What is needed:
With nothing added or dropped, copy the data that follows exactly.

Data segment:
╔══

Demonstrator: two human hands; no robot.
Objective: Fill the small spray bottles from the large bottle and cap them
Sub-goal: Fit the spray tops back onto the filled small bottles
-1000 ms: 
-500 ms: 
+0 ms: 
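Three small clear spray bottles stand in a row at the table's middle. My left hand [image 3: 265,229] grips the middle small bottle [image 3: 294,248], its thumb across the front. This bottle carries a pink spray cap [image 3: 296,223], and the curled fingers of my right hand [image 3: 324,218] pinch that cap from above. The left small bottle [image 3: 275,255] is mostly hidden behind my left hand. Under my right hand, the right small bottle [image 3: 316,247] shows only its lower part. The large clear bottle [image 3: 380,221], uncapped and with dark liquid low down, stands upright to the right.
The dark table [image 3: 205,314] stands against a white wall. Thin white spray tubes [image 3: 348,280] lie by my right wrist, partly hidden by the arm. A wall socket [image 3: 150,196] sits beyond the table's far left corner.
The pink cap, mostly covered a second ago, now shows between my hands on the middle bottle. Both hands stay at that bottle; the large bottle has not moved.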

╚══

Answer for the task:
Demonstrator: two human hands; no robot.
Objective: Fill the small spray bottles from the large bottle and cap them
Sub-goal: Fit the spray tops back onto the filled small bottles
-1000 ms: 
-500 ms: 
+0 ms: 
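Three small clear spray bottles stand in a row at the table's middle. My left hand [image 3: 265,229] grips the middle small bottle [image 3: 294,248], its thumb across the front. This bottle carries a pink spray cap [image 3: 296,223], and the curled fingers of my right hand [image 3: 324,218] pinch that cap from above. The left small bottle [image 3: 275,255] is mostly hidden behind my left hand. Under my right hand, the right small bottle [image 3: 316,247] shows only its lower part. The large clear bottle [image 3: 380,221], uncapped and with dark liquid low down, stands upright to the right.
The dark table [image 3: 205,314] stands against a white wall. Thin white spray tubes [image 3: 348,280] lie by my right wrist, partly hidden by the arm. A wall socket [image 3: 150,196] sits beyond the table's far left corner.
The pink cap, mostly covered a second ago, now shows between my hands on the middle bottle. Both hands stay at that bottle; the large bottle has not moved.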

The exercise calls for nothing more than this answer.